Lo interrumpí levantando una mano.

—¿Quién lo contrató?

—Su hijo.

Asentí lentamente.

—Entonces usted trabaja para él.

El hombre dudó.

—Actualmente, sí.

—Perfecto.

Guardé las manos en los bolsillos.

—Entonces escuche con atención.

Saqué una copia doblada de un documento.

No era la demanda.

Era mucho más sencillo.

Un poder notarial firmado meses atrás.

El mismo documento que Patricia insistió en preparar cuando le conté que Trevor llevaba demasiado tiempo preguntando por mis cuentas, mis inversiones y mis propiedades.

Melissa frunció el ceño.

—¿Qué es eso?

—La razón por la que llevo seis meses esperando este momento.

Trevor dejó de sonreír.

—¿Qué quieres decir?

Respiré con tranquilidad.

—Hace medio año comenzaste a insistir en que pusiera todas mis propiedades en un fideicomiso administrado por personas de tu confianza.

Él tragó saliva.

—Era para ayudarte.

—También empezaste a preguntarme si recordaba mis contraseñas.

Otra pausa.

—Y sugeriste varias veces que quizá ya no estaba en condiciones de manejar mis asuntos financieros.

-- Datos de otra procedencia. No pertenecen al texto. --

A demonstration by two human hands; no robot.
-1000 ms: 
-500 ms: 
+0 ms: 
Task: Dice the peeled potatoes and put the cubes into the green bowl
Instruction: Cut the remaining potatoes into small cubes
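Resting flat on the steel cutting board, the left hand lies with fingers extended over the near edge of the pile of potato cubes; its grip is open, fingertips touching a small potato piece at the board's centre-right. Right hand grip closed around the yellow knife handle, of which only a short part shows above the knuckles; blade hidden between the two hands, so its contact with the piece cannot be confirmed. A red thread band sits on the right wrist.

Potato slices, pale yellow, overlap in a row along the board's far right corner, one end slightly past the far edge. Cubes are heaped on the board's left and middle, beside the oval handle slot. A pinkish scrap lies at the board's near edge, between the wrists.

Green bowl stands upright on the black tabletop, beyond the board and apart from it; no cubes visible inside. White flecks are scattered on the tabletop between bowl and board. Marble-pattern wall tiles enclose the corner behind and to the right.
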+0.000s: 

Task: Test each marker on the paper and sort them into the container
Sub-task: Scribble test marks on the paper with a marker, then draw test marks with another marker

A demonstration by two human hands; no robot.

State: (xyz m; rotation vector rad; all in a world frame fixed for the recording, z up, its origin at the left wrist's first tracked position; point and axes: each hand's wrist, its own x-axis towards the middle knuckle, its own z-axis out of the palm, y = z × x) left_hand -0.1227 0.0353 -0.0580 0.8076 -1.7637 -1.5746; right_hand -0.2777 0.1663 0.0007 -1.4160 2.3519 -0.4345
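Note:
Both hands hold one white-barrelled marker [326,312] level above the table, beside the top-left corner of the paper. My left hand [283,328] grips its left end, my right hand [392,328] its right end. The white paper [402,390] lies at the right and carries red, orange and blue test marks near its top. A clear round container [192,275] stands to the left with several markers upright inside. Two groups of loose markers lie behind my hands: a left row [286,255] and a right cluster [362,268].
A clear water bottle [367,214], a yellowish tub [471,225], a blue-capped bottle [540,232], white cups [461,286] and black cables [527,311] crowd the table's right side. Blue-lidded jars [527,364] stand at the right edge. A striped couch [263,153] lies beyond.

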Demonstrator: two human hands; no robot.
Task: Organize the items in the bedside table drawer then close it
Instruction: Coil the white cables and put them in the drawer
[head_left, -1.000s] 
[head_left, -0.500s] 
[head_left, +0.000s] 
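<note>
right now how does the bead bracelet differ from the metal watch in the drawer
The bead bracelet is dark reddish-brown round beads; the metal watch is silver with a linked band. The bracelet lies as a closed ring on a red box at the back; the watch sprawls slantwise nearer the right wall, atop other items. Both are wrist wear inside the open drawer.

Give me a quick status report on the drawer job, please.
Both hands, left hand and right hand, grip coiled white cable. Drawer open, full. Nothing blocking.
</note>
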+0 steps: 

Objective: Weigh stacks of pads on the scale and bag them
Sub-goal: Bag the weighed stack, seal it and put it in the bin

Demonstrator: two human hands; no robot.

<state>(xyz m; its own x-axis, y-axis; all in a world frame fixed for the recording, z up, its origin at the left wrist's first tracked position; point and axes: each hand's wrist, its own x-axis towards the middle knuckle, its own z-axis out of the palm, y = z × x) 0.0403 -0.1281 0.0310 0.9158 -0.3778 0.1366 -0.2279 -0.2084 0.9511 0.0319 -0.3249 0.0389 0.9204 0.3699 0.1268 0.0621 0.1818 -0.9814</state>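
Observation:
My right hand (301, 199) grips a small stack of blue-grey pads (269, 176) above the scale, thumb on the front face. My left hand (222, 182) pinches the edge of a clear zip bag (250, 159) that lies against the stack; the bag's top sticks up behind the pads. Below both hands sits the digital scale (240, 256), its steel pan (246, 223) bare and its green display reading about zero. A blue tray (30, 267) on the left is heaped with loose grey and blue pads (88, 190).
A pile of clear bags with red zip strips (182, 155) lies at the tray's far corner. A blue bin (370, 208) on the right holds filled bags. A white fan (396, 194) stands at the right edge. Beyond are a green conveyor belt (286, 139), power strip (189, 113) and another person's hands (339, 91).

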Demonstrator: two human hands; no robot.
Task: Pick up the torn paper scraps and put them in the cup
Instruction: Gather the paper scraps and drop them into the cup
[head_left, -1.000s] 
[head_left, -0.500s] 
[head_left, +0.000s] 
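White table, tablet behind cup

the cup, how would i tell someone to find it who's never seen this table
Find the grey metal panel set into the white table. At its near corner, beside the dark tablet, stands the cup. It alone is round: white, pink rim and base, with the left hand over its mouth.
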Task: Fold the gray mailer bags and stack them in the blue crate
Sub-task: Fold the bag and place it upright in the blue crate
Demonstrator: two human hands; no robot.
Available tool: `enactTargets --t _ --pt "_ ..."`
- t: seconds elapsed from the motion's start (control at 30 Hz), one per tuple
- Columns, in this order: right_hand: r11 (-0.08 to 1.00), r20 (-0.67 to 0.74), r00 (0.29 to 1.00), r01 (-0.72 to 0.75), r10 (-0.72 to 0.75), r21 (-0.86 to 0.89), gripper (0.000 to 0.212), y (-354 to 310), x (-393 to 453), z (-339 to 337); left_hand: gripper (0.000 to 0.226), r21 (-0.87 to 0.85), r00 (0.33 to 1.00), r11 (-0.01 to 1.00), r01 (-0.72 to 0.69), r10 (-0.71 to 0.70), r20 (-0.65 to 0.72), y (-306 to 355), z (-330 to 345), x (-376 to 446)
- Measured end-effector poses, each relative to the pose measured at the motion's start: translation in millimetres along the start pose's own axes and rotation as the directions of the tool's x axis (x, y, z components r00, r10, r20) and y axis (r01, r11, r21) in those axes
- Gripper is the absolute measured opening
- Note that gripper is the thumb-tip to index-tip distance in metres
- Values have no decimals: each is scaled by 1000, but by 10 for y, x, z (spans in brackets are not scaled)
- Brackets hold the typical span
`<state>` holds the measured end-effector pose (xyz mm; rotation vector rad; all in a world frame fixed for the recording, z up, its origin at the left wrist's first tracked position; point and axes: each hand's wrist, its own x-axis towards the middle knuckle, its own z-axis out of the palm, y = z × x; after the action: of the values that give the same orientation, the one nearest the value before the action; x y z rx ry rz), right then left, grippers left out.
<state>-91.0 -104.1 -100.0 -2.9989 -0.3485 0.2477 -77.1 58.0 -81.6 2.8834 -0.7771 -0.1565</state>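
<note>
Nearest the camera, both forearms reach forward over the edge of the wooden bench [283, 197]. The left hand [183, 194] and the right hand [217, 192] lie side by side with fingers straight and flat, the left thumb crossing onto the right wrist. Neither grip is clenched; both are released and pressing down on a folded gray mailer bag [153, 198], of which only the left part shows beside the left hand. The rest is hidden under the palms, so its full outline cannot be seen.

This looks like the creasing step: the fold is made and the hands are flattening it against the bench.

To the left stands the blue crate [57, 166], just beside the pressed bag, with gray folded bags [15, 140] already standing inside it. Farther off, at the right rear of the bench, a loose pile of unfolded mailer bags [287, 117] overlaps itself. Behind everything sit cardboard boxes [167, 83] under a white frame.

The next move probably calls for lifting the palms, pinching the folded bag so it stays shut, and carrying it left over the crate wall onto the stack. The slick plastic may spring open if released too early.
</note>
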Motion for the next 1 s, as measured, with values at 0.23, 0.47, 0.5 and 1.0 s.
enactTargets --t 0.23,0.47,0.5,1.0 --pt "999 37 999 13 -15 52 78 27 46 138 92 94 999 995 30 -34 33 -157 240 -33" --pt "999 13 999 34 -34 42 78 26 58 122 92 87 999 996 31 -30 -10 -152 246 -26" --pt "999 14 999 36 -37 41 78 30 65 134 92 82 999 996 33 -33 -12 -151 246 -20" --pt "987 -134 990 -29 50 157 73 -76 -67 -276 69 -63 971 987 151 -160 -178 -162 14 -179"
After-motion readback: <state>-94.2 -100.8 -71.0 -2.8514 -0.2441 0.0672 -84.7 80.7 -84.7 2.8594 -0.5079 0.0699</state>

El color comenzó a desaparecer de su rostro.

—Papá…

—No he terminado.

Saqué otra hoja.

Era un informe médico.

Firmado por un neurólogo independiente.

Patricia había insistido en realizar todas las evaluaciones posibles.

Capacidad cognitiva intacta.

Plena competencia para administrar patrimonio.

Sin signos de deterioro.

Lo entregué al hombre del traje.

—Lea la fecha.

La leyó.

Su expresión cambió.

Era de cuatro meses antes de que Trevor iniciara los trámites para declararme incapaz.

Melissa comenzó a mirar a su esposo con evidente preocupación.

—Trevor…

Él no respondió.

En ese instante llegó otro automóvil.

Una camioneta negra se detuvo frente a la casa.

Bajó Patricia.

Traía una carpeta gruesa bajo el brazo.

No parecía nerviosa.

Parecía una mujer que llevaba demasiado tiempo esperando abrir aquel expediente.

Se acercó hasta quedar a mi lado.

—Buenas tardes.

Miró a Trevor.

—Acabamos de recibir confirmación del tribunal.

Mi hijo intentó mantener la calma.

—¿Confirmación de qué?

Patricia abrió la carpeta.

—De la admisión de la demanda civil.

Pasó varias páginas.

—Y de la solicitud urgente para revisar la transferencia de esta propiedad, la modificación de las escrituras, el cambio de cerraduras y el uso de documentos firmados bajo una presunta representación indebida.

El hombre del traje levantó rápidamente la vista.

—¿Representación indebida?

Patricia asintió.

—Eso determinará el tribunal.

Guardó silencio un instante.

—Pero hay algo que sí sabemos desde hoy.

Trevor respiraba cada vez más rápido.

—¿Qué?

Patricia sostuvo su mirada.

—Que el señor Whitfield jamás dejó de ser propietario de esta vivienda.

Se hizo un silencio absoluto.

Ni siquiera la señora Donnelly fingía ya que regaba las plantas.

Todos miraban la escena.

Trevor volvió lentamente la cabeza hacia Melissa.

Ella retrocedió un paso.

—Me dijiste que todo estaba resuelto…

Nadie respondió.

Patricia cerró la carpeta con calma.

—Lo único que estaba resuelto era otra cosa.

Miró a mi hijo.

—Cada llamada, cada mensaje y cada conversación donde usted afirmó que la casa ya no pertenecía a su padre quedó preservada como evidencia.

Vi cómo Trevor comprendía, por primera vez, el verdadero significado de mi sonrisa frente a la cerradura.

Yo no había llegado para recuperar mi casa.

Había llegado para confirmar, con sus propias palabras, exactamente hasta dónde estaban dispuestos a llegar.

Y acababan de hacerlo delante de varios testigos.